Taking opiates can be dangerous, especially when taken without a doctor’s supervision. Some of the risks associated with opiate use include physical dependence, overdose, and death. Long-term use can also lead to tolerance, meaning that the user needs to take higher and higher doses to achieve the same effects. Additionally, taking opiates can interfere with judgment and decision-making, leading to risky behaviors and accidents.

What Are the Treatments for Opiate Addiction?

Treatment for opiate addiction typically involves a combination of medication and counseling. Medications such as buprenorphine and methadone can be used to reduce cravings and withdrawal symptoms, while counseling can help the user identify underlying causes of their addiction and develop strategies for avoiding relapse. Detoxification is also an important part of treatment, as it helps the user rid their body of any remaining opiates.

Are There Any Natural Alternatives to Opiates?

Yes, there are several natural alternatives to opiates that can be used to manage pain. These include acetaminophen and ibuprofen, which are both available over-the-counter. Other natural remedies include massage, yoga, physical therapy, acupuncture, and herbal supplements such as turmeric and ginger. While these methods may not provide the same level of relief as opiates, they can help reduce pain and discomfort without the risk of addiction.

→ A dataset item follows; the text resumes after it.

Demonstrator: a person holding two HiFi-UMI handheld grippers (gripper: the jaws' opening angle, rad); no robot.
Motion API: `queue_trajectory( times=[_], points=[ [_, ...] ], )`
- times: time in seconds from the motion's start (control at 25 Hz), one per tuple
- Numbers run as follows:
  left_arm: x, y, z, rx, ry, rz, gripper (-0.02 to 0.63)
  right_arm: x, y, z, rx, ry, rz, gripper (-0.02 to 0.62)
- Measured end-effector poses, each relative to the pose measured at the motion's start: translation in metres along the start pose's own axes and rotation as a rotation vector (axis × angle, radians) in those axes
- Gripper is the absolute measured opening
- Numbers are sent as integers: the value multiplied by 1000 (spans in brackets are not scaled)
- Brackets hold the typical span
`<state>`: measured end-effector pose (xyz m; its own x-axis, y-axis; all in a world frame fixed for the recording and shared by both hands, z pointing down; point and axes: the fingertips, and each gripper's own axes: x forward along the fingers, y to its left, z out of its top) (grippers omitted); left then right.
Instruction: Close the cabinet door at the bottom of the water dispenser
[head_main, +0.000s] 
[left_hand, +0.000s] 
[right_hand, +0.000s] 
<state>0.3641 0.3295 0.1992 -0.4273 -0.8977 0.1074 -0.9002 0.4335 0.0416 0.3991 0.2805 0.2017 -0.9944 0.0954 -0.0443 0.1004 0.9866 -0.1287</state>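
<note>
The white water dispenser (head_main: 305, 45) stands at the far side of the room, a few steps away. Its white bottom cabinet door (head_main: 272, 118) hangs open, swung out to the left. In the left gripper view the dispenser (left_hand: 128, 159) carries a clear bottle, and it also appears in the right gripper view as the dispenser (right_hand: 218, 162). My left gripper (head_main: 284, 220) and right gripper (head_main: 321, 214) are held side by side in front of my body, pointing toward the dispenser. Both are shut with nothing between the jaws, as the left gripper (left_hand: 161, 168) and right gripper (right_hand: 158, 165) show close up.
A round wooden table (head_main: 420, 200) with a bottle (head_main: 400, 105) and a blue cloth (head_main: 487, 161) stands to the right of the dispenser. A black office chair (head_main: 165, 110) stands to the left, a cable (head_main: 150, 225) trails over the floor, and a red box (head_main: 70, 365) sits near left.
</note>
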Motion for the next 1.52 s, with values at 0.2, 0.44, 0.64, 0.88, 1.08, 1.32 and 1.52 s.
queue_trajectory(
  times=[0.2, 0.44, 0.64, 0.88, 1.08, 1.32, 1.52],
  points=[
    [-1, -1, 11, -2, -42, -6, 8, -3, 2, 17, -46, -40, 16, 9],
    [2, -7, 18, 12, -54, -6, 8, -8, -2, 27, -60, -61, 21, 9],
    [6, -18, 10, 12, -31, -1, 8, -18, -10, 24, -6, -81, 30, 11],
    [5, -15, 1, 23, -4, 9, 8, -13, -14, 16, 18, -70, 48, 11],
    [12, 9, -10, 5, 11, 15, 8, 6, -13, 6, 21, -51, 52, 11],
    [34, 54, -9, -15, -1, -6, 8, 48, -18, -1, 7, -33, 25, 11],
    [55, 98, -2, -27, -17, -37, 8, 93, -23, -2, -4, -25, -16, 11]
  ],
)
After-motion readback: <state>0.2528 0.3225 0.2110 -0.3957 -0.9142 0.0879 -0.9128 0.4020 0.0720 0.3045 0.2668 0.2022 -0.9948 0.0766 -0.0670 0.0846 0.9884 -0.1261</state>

This Is What Happens to Your Brain on Opioids | Short Film Showcase

In conclusion, opiates are powerful drugs that are derived from the opium poppy plant. Opiates include substances such as morphine, codeine, oxycodone, hydrocodone, heroin, and methadone. These drugs can be highly addictive and, if not taken as prescribed, can lead to severe physical and psychological dependence. For this reason, they should be taken with caution, and only by those individuals who have been prescribed them by a qualified medical professional.

Mark Halsey is a licensed therapist, founder, and chief editor of Clean Break Recovery. With over a decade of addiction treatment experience, Mark deeply understands the complex needs of those struggling with addiction and utilizes a comprehensive and holistic approach to address them. He is well-versed in traditional and innovative therapies, including cognitive-behavioral therapy, motivational interviewing, and mindfulness-based interventions.